Define functions for true entropy of self-consistent sample

[4]:
# Analytical expressions for DF of self-consistent isochrone model:
def F_E(E, M, b, G):
    f_E = tropygal.DF_Isochrone(E, M, b, G=G)
    g_E = tropygal.g_Isochrone(E, M, b, G=G)

    return f_E*g_E # F(E) = f(E)g(E)
#-----------------
def S_E_true_integrand(E, M, b, mu, G):
    # Integrand for calculation of true entropy
    # F(E) = f(E) * g(E)
    # it returns F(E) * ln(F(E)/mu(E)), and mu(E) = |Sigma|^(-1) * g(E)
    f_E = tropygal.DF_Isochrone(E, M, b, G)

    return F_E(E, M, b, G)*np.log(f_E/mu) # externally, mu is set to |Sigma|^(-1)

Check normalization of F(E)

[5]:
E_I_min = -M*G/(2.*b) # Minimum of potential
E_I_max = -1e-7

norm = integrate.quad(F_E, a=E_I_min, b=E_I_max, args=(M, b, G))[0]
print ('norm of F(E):', norm)
norm of F(E): 0.9999996800000946

Create Isochrone model

[6]:
# Potential and DF (using agama)
# This creates an isochrone potential of a given mass and scale radius:
isoc_pot = agama.Potential(type='Isochrone', mass=M, scaleRadius=b)
# This creates a DF of a self-consistent sample:
isoc_df = agama.DistributionFunction(type='QuasiSpherical', potential=isoc_pot, density=isoc_pot)
# This creates an action finder for the given potential:
actF = agama.ActionFinder(isoc_pot)

Compare DF estimates

Knowing the analytical DF of a self-consistent sample of an isochrone model, we compare it with DF estimates in different integrals-of-motion spaces.

The DF at a point \(i\) is estimated with the function tropygal.density() as \(\hat{f}_i = \frac{e^{\psi(k)}}{(N-1)V_d {D_{ik}}^d}\), where \(k\) is the k-th neighbor, \(V_d\) is the volume of the unit-radius hypershpere, \(D_{ik}\) is the distance to the k-th neighbor and \(d\) is the dimension – see e.g.
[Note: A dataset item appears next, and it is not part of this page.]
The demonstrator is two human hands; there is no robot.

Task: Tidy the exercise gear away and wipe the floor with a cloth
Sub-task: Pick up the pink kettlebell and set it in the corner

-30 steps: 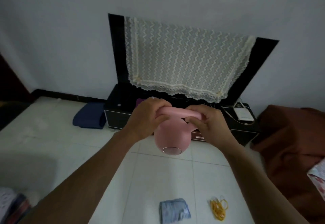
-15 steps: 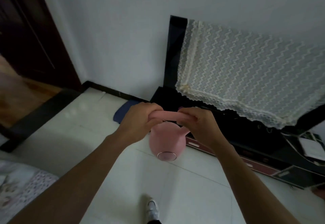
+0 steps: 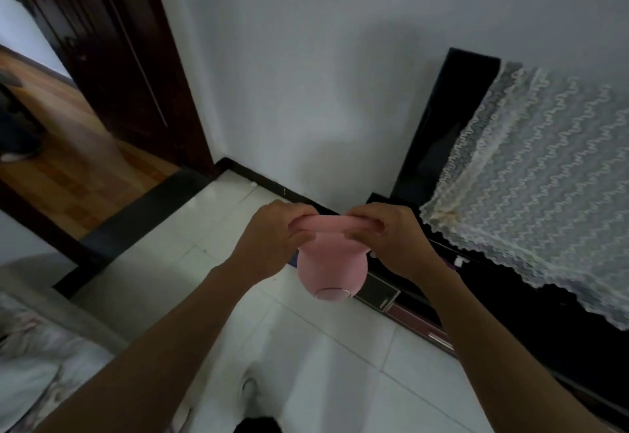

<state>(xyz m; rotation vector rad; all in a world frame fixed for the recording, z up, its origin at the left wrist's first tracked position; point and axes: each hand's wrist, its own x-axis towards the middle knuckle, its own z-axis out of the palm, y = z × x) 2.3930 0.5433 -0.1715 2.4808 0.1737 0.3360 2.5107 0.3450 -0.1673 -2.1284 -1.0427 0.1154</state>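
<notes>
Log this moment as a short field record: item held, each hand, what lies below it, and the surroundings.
held item: pink kettlebell, lifted clear of the floor
left hand: grips the left end of the handle
right hand: grips the right end of the handle
below: white tiled floor
right side: low black cabinet; lace cloth draped over a black screen
left background: dark wooden door

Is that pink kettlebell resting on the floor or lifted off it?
Lifted: left hand and right hand grip the pink kettlebell by its handle; it hangs above the floor tiles.
</notes>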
Leonenko, Pronzato & Savani 2008. Note that this density estimate is specifically tuned as a plugin density in an entropy estimate, such that this has zero bias and variance for \(N\rightarrow \infty\). So, this is not necessarily the best density estimate per se, but it has been shown to produce consistent entropy estimates.

[7]:
nbins_E = 10_000 # number of energy bins for the analytic DF
N = n_orbs[0] # number of sampling points

bin_edges_E = np.linspace(E_I_min, E_I_max, nbins_E+1)
bins_E = 0.5*(bin_edges_E[:-1] + bin_edges_E[1:])

f_E_true = tropygal.DF_Isochrone(bins_E, M, b, G)

# Generate self-consistent sample of the isochrone potential.
# Some care is needed here, since it's important to make sure the initial sample is really stationary in the potential.
# A constant entropy for this sample indicates that it is truly stationary - see plot below with the time evolution.
# The entropy estimates assume the samples are i.i.d. (independent and identically distributed).
# This is generally true for a sample generated with a pseudo random number generator (PRNG), but not true for a quasi random (QRNG) method.
# If using agama, see option #define DISABLE_QRNG in src/math_sample.cpp, or in Makefile.local, which might need to be set before compilation.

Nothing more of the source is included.